Arguing this position will also involve presenting counterarguments and then refuting them.
Finally, ensuring that your reasoning is valid and sound and citing the appropriate sources will allow you to write an ethics paper that will satisfy any critic.
A better-controlled study is therefore needed to confirm the ethical implications of open access publishing and new iterations of the review process.
Have questions about how to behave ethically as a peer reviewer? We can draw on our extensive experience as authors and reviewers.
Too many scientific reputations have been damaged by charges of unethical behavior.
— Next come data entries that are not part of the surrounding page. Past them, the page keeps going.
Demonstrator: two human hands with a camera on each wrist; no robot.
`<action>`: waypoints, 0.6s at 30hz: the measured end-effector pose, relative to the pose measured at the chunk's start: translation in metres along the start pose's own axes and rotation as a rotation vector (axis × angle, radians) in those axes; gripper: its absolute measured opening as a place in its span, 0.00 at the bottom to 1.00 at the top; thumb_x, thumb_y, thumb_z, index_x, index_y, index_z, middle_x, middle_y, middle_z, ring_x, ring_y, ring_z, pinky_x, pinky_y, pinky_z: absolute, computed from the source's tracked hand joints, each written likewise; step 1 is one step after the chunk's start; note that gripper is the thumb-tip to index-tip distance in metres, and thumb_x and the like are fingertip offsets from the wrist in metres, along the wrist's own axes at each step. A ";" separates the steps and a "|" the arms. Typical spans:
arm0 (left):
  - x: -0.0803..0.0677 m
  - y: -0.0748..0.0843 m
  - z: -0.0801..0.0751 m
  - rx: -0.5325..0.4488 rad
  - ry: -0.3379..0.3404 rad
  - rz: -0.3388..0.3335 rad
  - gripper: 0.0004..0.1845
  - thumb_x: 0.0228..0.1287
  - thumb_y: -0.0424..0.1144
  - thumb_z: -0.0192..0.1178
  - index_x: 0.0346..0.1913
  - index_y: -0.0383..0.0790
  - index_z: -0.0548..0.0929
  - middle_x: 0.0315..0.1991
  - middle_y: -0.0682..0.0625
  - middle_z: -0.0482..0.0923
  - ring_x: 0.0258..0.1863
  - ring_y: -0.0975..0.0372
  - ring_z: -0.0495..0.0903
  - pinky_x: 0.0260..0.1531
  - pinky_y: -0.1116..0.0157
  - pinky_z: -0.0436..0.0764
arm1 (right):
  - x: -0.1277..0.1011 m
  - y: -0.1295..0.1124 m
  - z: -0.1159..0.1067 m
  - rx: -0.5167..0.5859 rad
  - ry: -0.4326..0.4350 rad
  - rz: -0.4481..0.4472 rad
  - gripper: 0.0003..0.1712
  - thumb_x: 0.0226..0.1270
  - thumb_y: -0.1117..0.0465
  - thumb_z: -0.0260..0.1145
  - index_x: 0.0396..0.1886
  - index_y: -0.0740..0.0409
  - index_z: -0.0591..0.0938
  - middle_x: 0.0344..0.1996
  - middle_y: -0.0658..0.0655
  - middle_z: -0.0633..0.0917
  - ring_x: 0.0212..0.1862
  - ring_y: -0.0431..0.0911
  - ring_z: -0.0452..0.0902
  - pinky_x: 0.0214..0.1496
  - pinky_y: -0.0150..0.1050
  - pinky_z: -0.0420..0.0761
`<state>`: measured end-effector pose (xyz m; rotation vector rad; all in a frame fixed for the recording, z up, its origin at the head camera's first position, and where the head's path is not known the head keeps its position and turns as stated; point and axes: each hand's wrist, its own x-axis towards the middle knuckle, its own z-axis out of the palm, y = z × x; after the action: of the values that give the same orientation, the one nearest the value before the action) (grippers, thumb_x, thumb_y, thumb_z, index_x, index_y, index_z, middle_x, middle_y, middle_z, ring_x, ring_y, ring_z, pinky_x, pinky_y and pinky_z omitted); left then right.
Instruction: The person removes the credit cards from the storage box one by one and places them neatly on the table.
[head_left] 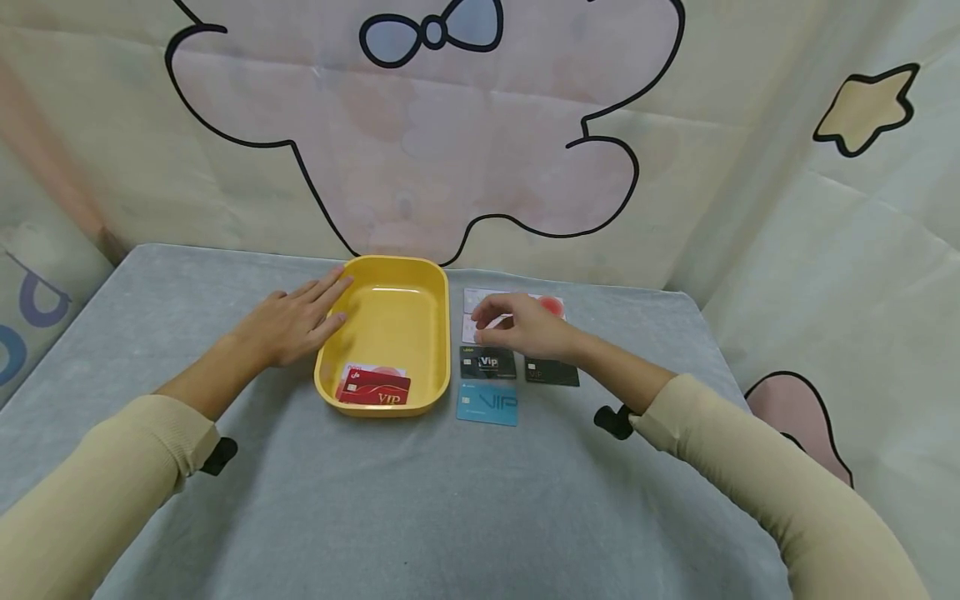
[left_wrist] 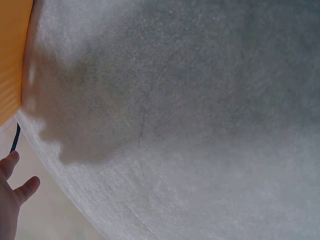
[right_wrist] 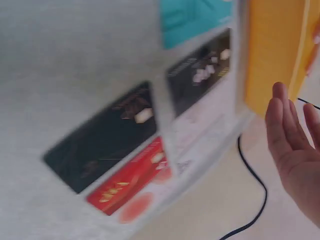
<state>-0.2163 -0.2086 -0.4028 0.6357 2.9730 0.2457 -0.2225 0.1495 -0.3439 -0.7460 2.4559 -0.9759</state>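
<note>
My left hand [head_left: 292, 323] rests on the left rim of the yellow tray [head_left: 390, 325], its fingers straight. Inside the tray's near end, a red VIP card [head_left: 377, 388] overlaps a pale card [head_left: 390, 369]. My right hand [head_left: 528, 325] hovers over cards right of the tray, fingers loosely bent, with nothing seen between them. Beneath and around it lie pale cards [head_left: 477, 297], a black Vip card [head_left: 487, 363], another black card [head_left: 553, 372] and a blue VIP card [head_left: 487, 403]. The right wrist view also shows a red card [right_wrist: 130, 177], which my right hand hides from the head camera.
A grey cloth [head_left: 420, 500] covers the table. Behind it hangs a printed curtain [head_left: 525, 167], close to the tray's far end. A thin black cable [right_wrist: 262, 200] shows beyond the table's edge in the right wrist view.
</note>
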 end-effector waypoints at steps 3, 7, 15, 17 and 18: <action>0.000 0.000 0.000 0.000 -0.005 0.000 0.36 0.78 0.54 0.39 0.80 0.41 0.47 0.81 0.43 0.40 0.73 0.40 0.57 0.61 0.33 0.63 | 0.008 -0.011 -0.001 0.046 -0.012 -0.016 0.22 0.68 0.55 0.69 0.58 0.59 0.79 0.55 0.58 0.82 0.56 0.48 0.78 0.58 0.40 0.80; 0.000 -0.001 0.000 0.002 -0.003 0.005 0.36 0.78 0.55 0.39 0.80 0.41 0.47 0.81 0.43 0.41 0.73 0.40 0.57 0.61 0.33 0.63 | 0.017 -0.026 0.002 0.082 -0.067 -0.016 0.33 0.68 0.50 0.68 0.68 0.59 0.73 0.63 0.59 0.79 0.62 0.49 0.76 0.58 0.41 0.80; 0.001 -0.002 0.000 0.011 -0.009 0.008 0.37 0.78 0.55 0.39 0.80 0.41 0.46 0.81 0.42 0.40 0.73 0.39 0.57 0.61 0.33 0.64 | 0.038 -0.044 0.018 0.230 -0.218 0.036 0.32 0.73 0.48 0.61 0.71 0.55 0.70 0.65 0.58 0.77 0.62 0.50 0.78 0.62 0.47 0.78; 0.001 -0.002 0.000 0.009 -0.010 0.008 0.37 0.78 0.55 0.39 0.80 0.41 0.46 0.81 0.42 0.40 0.73 0.39 0.57 0.61 0.33 0.64 | 0.043 -0.045 0.023 0.294 -0.282 0.065 0.32 0.75 0.47 0.58 0.73 0.56 0.68 0.66 0.59 0.76 0.61 0.53 0.79 0.63 0.51 0.76; 0.001 -0.002 -0.001 0.008 -0.012 0.008 0.37 0.78 0.55 0.39 0.80 0.42 0.46 0.81 0.42 0.40 0.73 0.39 0.57 0.61 0.33 0.63 | 0.046 -0.047 0.026 0.314 -0.314 0.083 0.32 0.77 0.47 0.55 0.73 0.56 0.67 0.67 0.60 0.74 0.61 0.55 0.79 0.64 0.52 0.75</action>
<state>-0.2177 -0.2099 -0.4025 0.6475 2.9617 0.2303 -0.2291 0.0803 -0.3352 -0.6306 1.9898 -1.0874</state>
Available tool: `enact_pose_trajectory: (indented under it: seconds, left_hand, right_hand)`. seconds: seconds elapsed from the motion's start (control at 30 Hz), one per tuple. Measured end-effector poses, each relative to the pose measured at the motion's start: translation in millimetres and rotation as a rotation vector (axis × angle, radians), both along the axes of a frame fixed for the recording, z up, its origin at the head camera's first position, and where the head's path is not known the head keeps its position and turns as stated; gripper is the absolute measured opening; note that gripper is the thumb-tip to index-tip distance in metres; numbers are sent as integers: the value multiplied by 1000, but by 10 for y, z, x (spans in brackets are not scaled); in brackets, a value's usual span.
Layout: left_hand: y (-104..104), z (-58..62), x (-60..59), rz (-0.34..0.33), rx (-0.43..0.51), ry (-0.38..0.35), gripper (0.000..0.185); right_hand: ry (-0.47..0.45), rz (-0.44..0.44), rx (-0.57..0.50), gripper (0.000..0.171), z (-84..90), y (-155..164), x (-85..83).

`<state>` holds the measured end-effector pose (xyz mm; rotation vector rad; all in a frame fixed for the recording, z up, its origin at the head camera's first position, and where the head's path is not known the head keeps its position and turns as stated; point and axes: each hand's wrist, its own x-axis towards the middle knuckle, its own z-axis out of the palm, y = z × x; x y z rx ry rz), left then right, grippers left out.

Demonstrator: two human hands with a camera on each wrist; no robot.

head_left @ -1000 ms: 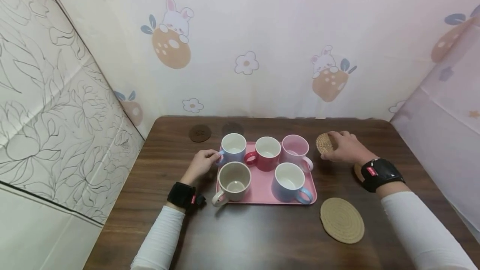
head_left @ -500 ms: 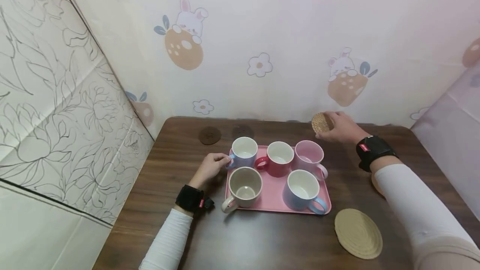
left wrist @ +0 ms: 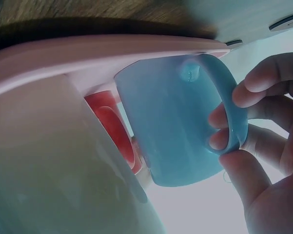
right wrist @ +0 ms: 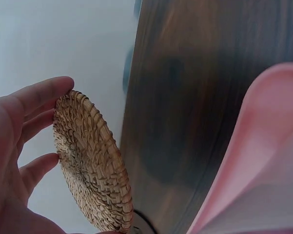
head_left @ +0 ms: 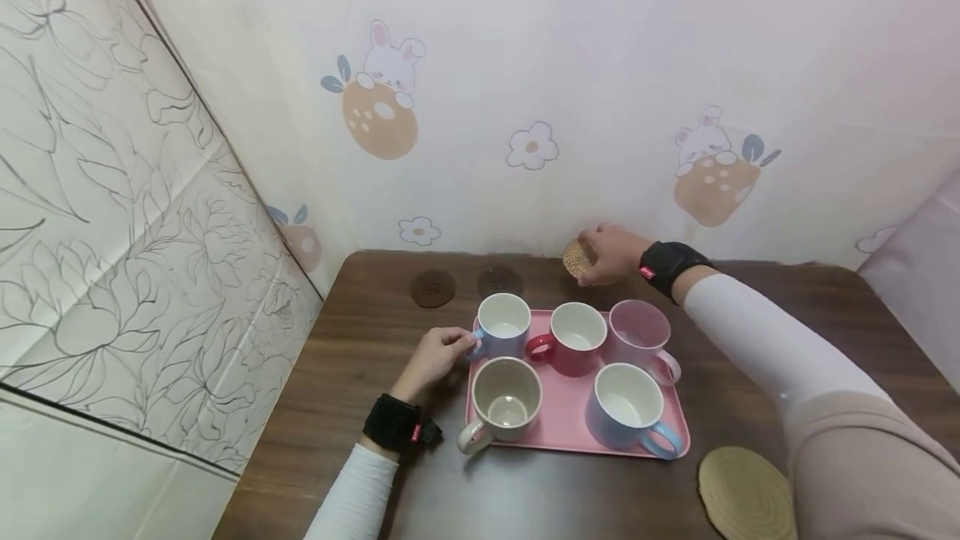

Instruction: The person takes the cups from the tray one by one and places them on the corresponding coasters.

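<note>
- Right hand [head_left: 611,252] is ours, stretched to the far table edge at about 12 o'clock from the tray [head_left: 558,427]; it grips a small woven coaster [head_left: 576,259], fingers curled round its rim.
- On the right wrist view we see that coaster [right wrist: 90,163] held on edge, tilted, with its lower rim close to the dark table [right wrist: 195,97]; we cannot tell whether it touches.
- Our left hand [head_left: 438,354] sits at 9 o'clock of the tray and pinches the handle of the back-left blue mug [head_left: 502,326].
- From the left wrist view, our fingers [left wrist: 248,92] pass through and around that blue handle [left wrist: 224,102]; the mug stands on the pink tray.
- Five mugs stand on the tray: the blue mug at 11 o'clock, a red mug [head_left: 573,338] at 12, a pink mug [head_left: 641,332] at 1, a beige mug [head_left: 504,394] at 7 and a second blue mug [head_left: 628,407] at 5.
- Two dark coasters [head_left: 432,288] lie flat on the table near 11 o'clock of the tray, side by side and apart from it.
- We see a large tan coaster [head_left: 745,494] lying flat at 4 o'clock, near the tray's corner but not touching.
- Behind the table hangs a sheet [head_left: 525,65] printed with rabbits and flowers.
</note>
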<state>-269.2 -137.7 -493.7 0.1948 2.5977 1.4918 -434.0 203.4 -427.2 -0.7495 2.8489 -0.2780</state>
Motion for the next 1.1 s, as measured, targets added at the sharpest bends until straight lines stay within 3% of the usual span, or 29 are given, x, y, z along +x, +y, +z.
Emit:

Although we all think of ourselves as applying the highest standards of ethics, avoiding ethical issues is not as easy as you might think. Read the guidelines of each journal for its specific policy, and report anything that might apply.Confidentiality is critical to prevent the theft of ideas, which could compromise the originality of a new study.To this end, peer reviewers should adhere to the following guidelines: Regarding the last guideline, some have noted that recommended additions should be directly pertinent, as well as feasible in terms of both cost and time required.The journals mentioned above, among others, encourage referees to reveal their identities after manuscript publication and may even publish reviews, potentially further enhancing peer reviewers’ objectivity and diligence by holding them publicly accountable for their critiques.Although a recent sting published in Science suggested that open access journals frequently lack rigorous review, the study included many negative controls, in the form of predatory journals that neglect the ethics described above, but lacked a control group of traditional journals.She has worked as a Social Studies Teacher, Curriculum Coordinator, and an SAT Prep Teacher.She received her MA in Education from the Stanford Graduate School of Education in 2014.Scholarly journals have traditionally used peer review to assess the scientific validity, novelty, and significance of submitted manuscripts.As a result, reviewers have considerable influence over what findings are published, effectively serving as filters of new research.Moreover, the analysis examined all studied journals together, rather than stratifying the publications by different peer review guidelines (such as a primary focus on validity versus a traditional approach) and models (such as blinded versus open review).In fact, PLOS ONE, which is well respected among open access journals and has a clearly defined review model, was shown to have particularly thorough peer review.